Among the lines listed below, count those that include the string "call", and state only the count.

START DATA SHOWN

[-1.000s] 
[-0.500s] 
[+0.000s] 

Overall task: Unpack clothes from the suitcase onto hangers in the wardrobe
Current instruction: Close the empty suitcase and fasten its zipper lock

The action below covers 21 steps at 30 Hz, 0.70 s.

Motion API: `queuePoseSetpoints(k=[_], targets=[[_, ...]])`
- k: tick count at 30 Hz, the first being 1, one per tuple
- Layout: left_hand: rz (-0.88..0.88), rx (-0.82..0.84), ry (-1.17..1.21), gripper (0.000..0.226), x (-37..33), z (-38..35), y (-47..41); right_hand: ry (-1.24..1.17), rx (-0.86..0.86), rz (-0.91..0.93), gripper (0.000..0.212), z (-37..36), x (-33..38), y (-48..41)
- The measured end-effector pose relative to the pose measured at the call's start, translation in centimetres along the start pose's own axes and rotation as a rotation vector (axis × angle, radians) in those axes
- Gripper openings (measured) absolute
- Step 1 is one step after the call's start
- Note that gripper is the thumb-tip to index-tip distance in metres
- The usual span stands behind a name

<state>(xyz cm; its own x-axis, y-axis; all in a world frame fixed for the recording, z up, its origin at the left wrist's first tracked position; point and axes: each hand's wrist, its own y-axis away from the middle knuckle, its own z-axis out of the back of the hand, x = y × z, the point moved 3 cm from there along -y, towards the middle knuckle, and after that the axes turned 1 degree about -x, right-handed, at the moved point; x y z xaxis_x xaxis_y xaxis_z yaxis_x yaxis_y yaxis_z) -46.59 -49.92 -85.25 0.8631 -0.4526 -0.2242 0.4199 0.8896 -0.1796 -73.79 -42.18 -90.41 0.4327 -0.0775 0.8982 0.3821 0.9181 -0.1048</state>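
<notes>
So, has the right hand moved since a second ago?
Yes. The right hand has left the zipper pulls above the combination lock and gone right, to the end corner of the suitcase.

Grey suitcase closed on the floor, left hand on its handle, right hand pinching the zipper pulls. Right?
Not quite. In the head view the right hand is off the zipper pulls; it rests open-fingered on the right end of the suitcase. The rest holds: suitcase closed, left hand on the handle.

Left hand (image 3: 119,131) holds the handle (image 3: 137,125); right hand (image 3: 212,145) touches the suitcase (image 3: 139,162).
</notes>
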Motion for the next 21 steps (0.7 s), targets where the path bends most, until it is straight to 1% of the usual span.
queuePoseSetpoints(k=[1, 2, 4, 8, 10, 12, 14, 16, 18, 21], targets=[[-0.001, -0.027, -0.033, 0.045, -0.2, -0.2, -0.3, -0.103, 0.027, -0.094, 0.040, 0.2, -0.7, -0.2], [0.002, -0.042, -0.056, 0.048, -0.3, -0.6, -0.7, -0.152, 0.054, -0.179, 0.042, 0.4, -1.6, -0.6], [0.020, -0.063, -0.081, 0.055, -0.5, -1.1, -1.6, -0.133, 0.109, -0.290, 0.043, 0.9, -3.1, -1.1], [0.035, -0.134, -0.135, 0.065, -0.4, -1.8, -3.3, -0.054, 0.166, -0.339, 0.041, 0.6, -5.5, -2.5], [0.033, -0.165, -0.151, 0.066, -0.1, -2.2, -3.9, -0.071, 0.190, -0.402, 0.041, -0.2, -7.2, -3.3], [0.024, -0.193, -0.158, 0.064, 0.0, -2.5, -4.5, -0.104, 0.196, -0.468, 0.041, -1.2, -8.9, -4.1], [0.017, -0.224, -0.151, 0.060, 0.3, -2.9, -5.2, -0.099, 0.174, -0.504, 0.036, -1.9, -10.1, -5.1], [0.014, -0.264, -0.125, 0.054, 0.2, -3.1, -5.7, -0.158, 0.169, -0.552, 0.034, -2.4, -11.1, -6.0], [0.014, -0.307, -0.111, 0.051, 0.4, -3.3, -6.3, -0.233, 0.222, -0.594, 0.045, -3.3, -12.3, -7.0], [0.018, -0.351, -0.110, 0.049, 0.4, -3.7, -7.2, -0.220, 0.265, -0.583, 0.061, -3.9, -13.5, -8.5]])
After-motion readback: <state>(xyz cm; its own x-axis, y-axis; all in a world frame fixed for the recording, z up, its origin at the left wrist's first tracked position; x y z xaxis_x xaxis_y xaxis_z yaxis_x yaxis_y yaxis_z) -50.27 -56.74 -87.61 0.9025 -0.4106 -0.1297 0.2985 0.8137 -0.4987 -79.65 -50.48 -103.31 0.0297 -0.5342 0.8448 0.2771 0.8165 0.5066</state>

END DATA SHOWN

▶ _RESPONSE TO THIS EXERCISE_
2